Did anyone even stop to appreciate the irony of using a thing created for blind people to make something that will only ever be useful to people with sight, if at all?


To be the one who takes things too seriously: blind doesn’t mean one can’t see; it just means their vision is bad enough to satisfy some list of conditions. People without sight just happen to fit into that category for some weird reason.


In before "cultural appropriation."


Why couldn't the blind appreciate this software?


Assuming this is a serious question, I think you will know the answer if you look at how any braille display works. They basically "display" one line of text in braille at a time.

So unless you can appreciate your pixel graphics one printed line at a time, it's unlikely that any blind person will be able to get any benefit from this application.


Existing one-line braille displays don't understand braille unicode anyway. What's to stop a blind person from making a braille display with a greater display area?


I'm not the one who downvoted, and I don't know how many blind people make their own braille displays. It seems unlikely to me. (Not impossible. Another quick search reveals that multi-line braille exist, so it has been done.)
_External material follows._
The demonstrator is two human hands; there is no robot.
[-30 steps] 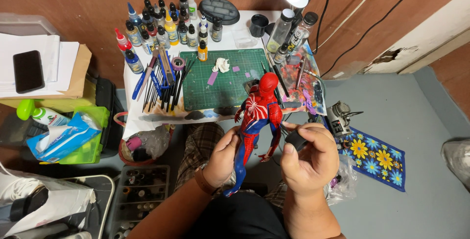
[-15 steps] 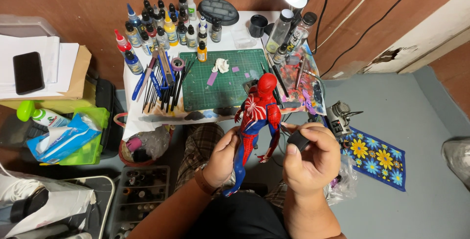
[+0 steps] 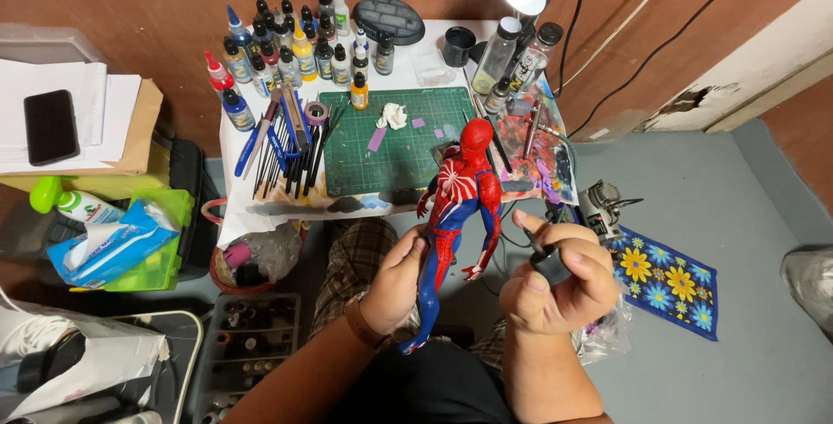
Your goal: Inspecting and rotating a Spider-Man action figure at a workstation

TBH I just did a quick search for braille displays to validate my assumption, and when the first few results came up looking roughly like the one-line display that I expected, I wrote this comment. I'm not an expert in this kind of thing though.


My understanding is that braille displays are quite mechanically complex, as each cell needs to be able to individually raise and lower six pips. An 80-character, single-line terminal display would require 480 tiny actuators.


Except they already make bigger than that. A 25x40 display.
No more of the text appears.